• **Task to carry out**:
What you give back should match the listing word for word.

(Data excerpt)

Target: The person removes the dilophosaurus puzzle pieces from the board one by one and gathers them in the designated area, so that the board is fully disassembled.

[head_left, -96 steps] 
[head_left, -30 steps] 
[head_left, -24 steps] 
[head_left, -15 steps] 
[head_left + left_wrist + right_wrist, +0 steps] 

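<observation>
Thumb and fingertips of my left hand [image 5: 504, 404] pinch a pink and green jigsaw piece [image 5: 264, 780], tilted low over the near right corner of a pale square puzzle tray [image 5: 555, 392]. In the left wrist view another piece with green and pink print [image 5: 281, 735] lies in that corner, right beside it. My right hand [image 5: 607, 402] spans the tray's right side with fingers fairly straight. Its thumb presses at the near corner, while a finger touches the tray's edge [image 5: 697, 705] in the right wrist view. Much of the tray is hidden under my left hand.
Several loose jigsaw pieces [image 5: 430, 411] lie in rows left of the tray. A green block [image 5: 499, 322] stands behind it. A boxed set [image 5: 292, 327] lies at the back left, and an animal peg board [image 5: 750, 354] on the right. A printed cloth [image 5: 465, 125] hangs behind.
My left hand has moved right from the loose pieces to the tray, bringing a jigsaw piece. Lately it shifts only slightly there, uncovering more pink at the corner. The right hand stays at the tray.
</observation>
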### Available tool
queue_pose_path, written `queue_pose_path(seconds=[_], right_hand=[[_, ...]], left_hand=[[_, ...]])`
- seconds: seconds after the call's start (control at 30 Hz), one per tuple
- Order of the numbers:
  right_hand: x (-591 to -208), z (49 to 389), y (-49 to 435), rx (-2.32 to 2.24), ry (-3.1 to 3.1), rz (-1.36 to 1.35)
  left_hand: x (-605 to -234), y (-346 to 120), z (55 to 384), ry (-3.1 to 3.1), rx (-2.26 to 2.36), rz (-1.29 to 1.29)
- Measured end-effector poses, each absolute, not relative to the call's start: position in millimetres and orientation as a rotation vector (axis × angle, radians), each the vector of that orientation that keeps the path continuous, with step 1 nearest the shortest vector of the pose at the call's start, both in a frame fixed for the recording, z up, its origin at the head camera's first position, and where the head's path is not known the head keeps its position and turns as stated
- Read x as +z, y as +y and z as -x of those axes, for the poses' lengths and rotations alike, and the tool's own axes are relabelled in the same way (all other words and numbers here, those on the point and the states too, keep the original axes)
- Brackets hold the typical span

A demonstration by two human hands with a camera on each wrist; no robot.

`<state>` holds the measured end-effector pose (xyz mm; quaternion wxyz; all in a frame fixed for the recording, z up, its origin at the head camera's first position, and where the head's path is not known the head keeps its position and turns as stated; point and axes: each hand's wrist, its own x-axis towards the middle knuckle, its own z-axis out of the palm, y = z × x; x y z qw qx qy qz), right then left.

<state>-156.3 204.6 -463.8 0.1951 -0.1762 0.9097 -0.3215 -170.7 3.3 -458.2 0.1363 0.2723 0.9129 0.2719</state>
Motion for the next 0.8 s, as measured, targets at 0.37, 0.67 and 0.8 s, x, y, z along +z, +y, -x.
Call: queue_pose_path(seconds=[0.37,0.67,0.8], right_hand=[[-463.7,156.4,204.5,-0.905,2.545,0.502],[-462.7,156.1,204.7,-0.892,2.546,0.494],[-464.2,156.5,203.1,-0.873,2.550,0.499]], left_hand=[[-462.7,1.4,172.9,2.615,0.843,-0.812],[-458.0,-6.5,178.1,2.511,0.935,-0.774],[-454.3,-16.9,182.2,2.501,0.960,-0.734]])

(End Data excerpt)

• **Output for this exercise**:
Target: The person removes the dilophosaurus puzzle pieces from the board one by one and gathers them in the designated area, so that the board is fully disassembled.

[head_left, -96 steps] 
[head_left, -30 steps] 
[head_left, -24 steps] 
[head_left, -15 steps] 
[head_left + left_wrist + right_wrist, +0 steps] 

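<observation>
Thumb and fingertips of my left hand [image 5: 504, 404] pinch a pink and green jigsaw piece [image 5: 264, 780], tilted low over the near right corner of a pale square puzzle tray [image 5: 555, 392]. In the left wrist view another piece with green and pink print [image 5: 281, 735] lies in that corner, right beside it. My right hand [image 5: 607, 402] spans the tray's right side with fingers fairly straight. Its thumb presses at the near corner, while a finger touches the tray's edge [image 5: 697, 705] in the right wrist view. Much of the tray is hidden under my left hand.
Several loose jigsaw pieces [image 5: 430, 411] lie in rows left of the tray. A green block [image 5: 499, 322] stands behind it. A boxed set [image 5: 292, 327] lies at the back left, and an animal peg board [image 5: 750, 354] on the right. A printed cloth [image 5: 465, 125] hangs behind.
My left hand has moved right from the loose pieces to the tray, bringing a jigsaw piece. Lately it shifts only slightly there, uncovering more pink at the corner. The right hand stays at the tray.
</observation>
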### Available tool
queue_pose_path, written `queue_pose_path(seconds=[_], right_hand=[[_, ...]], left_hand=[[_, ...]])`
- seconds: seconds after the call's start (control at 30 Hz), one per tuple
- Order of the numbers:
  right_hand: x (-591 to -208), z (49 to 389), y (-49 to 435), rx (-2.32 to 2.24), ry (-3.1 to 3.1), rz (-1.36 to 1.35)
  left_hand: x (-605 to -234), y (-346 to 120), z (55 to 384), ry (-3.1 to 3.1), rx (-2.26 to 2.36), rz (-1.29 to 1.29)
- Measured end-effector poses, each absolute, not relative to the call's start: position in millimetres and orientation as a rotation vector (axis × angle, radians), each the vector of that orientation that keeps the path continuous, with step 1 nearest the shortest vector of the pose at the call's start, both in a frame fixed for the recording, z up, its origin at the head camera's first position, and where the head's path is not known the head keeps its position and turns as stated
- Read x as +z, y as +y and z as -x of those axes, for the poses' lengths and rotations alike, and the tool's own axes are relabelled in the same way (all other words and numbers here, those on the point and the states too, keep the original axes)
- Brackets hold the typical span

A demonstration by two human hands with a camera on each wrist; no robot.

`<state>` holds the measured end-effector pose (xyz mm; quaternion wxyz; all in a frame fixed for the recording, z up, its origin at the head camera's first position, and where the head's path is not known the head keeps its position and turns as stated; point and axes: each hand's wrist, its own x-axis towards the middle knuckle, its own z-axis out of the palm, y = z × x; x y z qw qx qy qz), right then left.

<state>-156.3 204.6 -463.8 0.1951 -0.1762 0.9097 -0.3215 -170.7 3.3 -458.2 0.1363 0.2723 0.9129 0.2719</state>
Motion for the next 0.8 s, as measured, targets at 0.37, 0.67 and 0.8 s, x, y, z along +z, +y, -x.
Call: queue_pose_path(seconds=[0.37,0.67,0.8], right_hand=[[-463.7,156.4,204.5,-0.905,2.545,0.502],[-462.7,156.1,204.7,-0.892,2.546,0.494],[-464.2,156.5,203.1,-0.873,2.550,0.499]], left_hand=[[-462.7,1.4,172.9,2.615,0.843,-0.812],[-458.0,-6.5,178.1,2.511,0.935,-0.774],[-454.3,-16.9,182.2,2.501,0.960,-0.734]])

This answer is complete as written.